In web servers with cgi configured with bash as an interpreter, by crafting a specific request with such a string in the HTTP request, commands can be executed on the server as the web-server user. This is possible because the request parameters are passed to bash as environmental variables. It is also said that certain DNS/DHCP servers may be vulnerable to specifically crafted requests for similar reasons.

This means that:

  • Not all Linux users are affected – those that don’t have bash installed won’t be affected.
  • Windows and Mac OSX can be affected – if they have bash installed (e.g. Cygwin in Windows).
  • It probably doesn’t matter even if you do have bash installed if you don’t do any serving or have any avenues where environmental variables can be passed to bash from the side.
  • Even if you run bash, if you don’t have such servers, the only way to get in is to get on the shell itself. By the time you’ve gotten there, you’ve practically got direct control of the system anyway.

For these reasons, it’s really not as big of a deal as it first seems, but it’s still a good idea to patch the vulnerability anyway. There are actually several security bulletins which are related to shellshock, as some initial patches were incomplete in their implementations meaning that there are still exploitable holes (albeit, slightly more difficult). This means it would be wise to update any Raspberry Pis you have running as well.

Rebuilding my Chrubuntu

I’ve been running Chrubuntu on my Samsung ARM Chromebook for a while now, and I’ve generally been satisfied despite the quirks. Lately, because of the need to maintain currency, I decided to embark on a dist-upgrade, only to find that it didn’t work as expected and it never really booted again.

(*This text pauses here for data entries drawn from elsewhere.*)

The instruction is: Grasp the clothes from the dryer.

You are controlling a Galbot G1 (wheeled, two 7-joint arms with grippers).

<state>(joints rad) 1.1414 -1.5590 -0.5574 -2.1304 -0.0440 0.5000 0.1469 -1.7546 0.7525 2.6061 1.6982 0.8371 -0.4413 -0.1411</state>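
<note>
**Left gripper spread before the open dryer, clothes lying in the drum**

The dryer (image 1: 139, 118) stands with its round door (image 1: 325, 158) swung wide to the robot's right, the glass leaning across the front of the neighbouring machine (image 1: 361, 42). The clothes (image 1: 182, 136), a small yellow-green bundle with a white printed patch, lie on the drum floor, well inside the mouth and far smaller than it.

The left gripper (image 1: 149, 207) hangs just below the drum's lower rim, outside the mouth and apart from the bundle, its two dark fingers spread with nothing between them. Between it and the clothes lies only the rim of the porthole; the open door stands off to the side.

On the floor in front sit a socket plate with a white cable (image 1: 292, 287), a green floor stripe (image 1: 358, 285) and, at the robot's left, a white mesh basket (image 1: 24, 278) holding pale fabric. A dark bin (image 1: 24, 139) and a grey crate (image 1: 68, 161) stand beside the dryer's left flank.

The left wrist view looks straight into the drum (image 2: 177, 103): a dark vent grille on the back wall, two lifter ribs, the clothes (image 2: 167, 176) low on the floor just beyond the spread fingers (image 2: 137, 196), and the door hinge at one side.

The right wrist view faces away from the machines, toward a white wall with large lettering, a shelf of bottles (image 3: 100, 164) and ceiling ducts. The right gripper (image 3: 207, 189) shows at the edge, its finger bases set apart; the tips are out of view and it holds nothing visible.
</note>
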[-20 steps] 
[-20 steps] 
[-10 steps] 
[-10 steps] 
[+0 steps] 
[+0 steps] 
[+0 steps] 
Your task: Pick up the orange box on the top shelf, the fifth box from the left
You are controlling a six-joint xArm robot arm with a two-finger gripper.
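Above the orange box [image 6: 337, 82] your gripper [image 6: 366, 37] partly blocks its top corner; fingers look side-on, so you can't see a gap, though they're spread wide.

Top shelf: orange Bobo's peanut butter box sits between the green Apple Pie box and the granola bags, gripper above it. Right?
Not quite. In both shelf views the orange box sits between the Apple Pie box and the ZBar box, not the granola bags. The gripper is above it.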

As a result, I had to restore Chrome OS to it with the imaging tool (which now, requires the installation of Google Chrome – how sneaky).

Afterwards, I was able to re-install different flavours of chrubuntu using instructions posted here. There are a few small errors in the instructions with step numbers, but you can probably work it out.

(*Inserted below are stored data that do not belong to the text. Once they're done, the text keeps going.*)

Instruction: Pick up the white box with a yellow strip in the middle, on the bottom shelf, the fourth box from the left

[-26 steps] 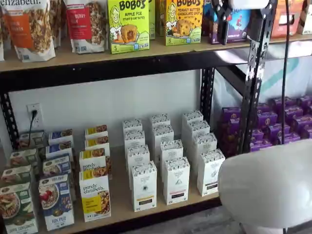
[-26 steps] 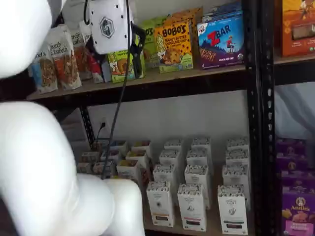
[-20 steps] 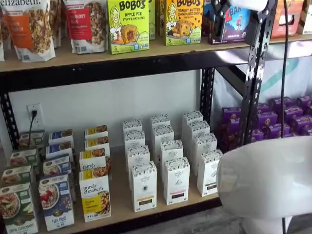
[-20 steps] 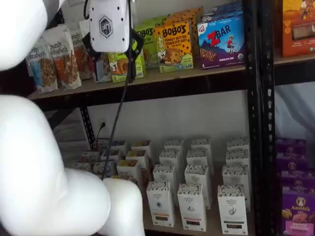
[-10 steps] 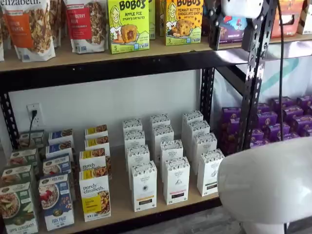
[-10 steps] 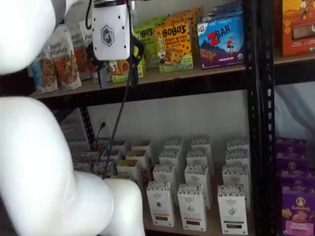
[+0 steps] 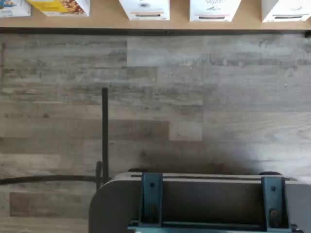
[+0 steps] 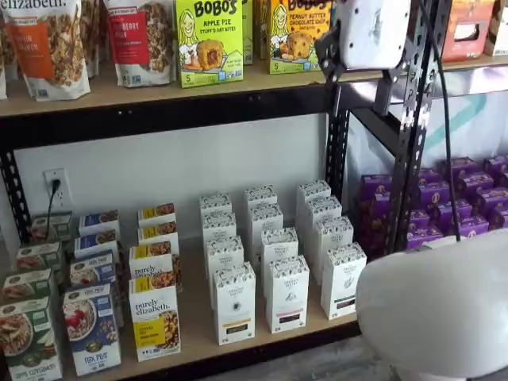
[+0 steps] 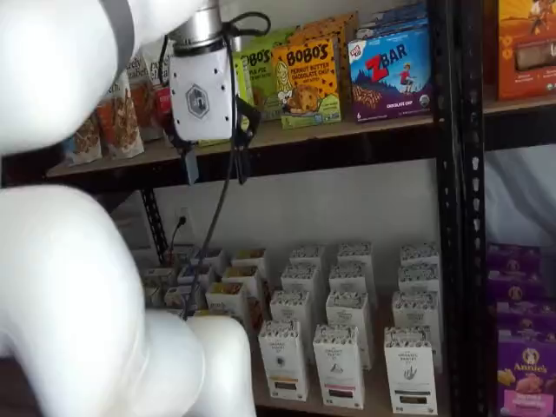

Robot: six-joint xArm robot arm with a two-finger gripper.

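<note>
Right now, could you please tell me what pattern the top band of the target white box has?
Black-and-white speckles on the white box, clearest in a shelf view.

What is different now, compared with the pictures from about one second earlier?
The gripper has come lower in both shelf views: earlier it was at the top edge, now it hangs in front of the upper shelf's edge, open, with a gap between its black fingers. It holds nothing. The white box with the yellow strip is untouched on the bottom shelf, and the other boxes have not moved.
</note>
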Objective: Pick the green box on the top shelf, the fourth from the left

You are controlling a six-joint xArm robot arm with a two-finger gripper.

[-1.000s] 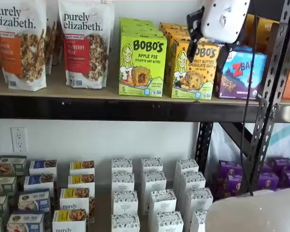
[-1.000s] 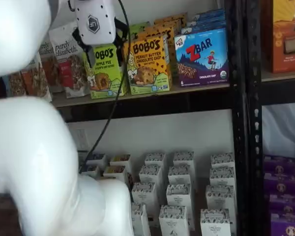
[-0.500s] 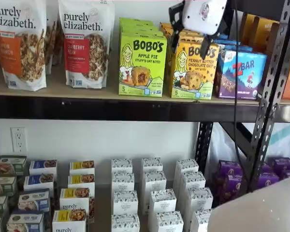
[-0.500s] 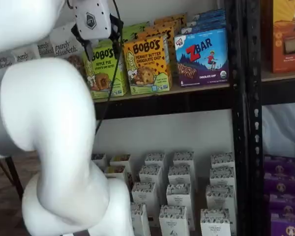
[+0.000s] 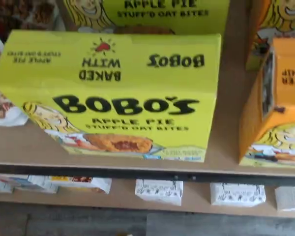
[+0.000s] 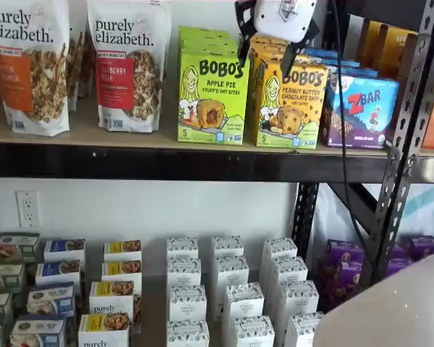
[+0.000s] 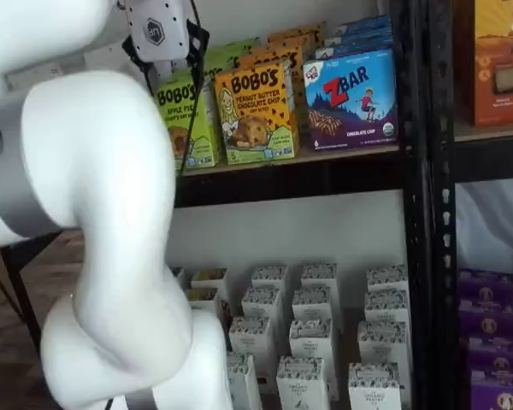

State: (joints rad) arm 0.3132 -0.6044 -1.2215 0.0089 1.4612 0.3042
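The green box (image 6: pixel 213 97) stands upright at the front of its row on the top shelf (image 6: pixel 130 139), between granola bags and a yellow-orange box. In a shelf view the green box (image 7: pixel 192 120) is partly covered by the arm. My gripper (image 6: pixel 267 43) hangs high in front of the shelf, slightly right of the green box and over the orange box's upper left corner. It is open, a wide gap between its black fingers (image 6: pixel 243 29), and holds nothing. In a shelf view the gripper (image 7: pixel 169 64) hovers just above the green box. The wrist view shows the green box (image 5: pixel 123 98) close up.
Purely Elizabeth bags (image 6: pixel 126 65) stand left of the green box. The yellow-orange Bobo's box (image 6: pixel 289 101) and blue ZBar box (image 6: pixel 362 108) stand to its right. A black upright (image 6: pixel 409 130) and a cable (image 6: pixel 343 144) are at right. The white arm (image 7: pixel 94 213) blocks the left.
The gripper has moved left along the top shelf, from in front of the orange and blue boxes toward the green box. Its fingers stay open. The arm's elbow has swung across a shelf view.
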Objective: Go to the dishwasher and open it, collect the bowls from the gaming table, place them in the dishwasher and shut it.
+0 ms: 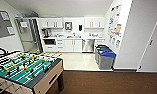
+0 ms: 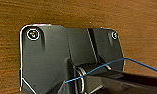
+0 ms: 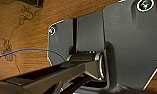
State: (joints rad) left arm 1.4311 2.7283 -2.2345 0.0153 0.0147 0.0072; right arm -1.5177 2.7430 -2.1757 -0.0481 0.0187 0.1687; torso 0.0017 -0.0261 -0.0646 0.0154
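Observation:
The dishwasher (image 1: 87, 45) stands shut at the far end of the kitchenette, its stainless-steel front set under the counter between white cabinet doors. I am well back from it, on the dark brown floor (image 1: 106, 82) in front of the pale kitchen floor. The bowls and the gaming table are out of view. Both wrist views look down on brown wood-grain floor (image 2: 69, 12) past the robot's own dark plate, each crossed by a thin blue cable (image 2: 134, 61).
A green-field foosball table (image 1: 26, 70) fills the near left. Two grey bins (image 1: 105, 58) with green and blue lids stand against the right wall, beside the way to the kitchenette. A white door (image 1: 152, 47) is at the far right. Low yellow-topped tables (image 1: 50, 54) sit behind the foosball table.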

Unfortunately, having gone through it all, I found that Ubuntu 14.10 wouldn’t get to the desktop, and there were strange issues with the network manager under Kubuntu. I tried lubuntu, which did work, although not particularly well, so I settled for xubuntu. One major issue was the problem of setting screen brightness, of which this xdotool set of instructions proved handy. I couldn’t seem to get xbacklight working.

So after quite a lot of back and forth, I’ve managed to get everything set up the way I like it again – and I actually don’t mind Xfce at all – it’s quite a nice desktop environment.

Apple News

News of the iPhone #bendgate/#bendghazi continued to roll around causing embarrassment for Apple, with some devious kids visiting stores and bending display models and “informal” tests showing that the phone was on the weaker end of the spectrum. Other people remain steadfastly adamant that the phone is not bendable and tried to prove it with their own video. It seems like every new release continues to inflame the discussion with fanboys taking “immovable” positions.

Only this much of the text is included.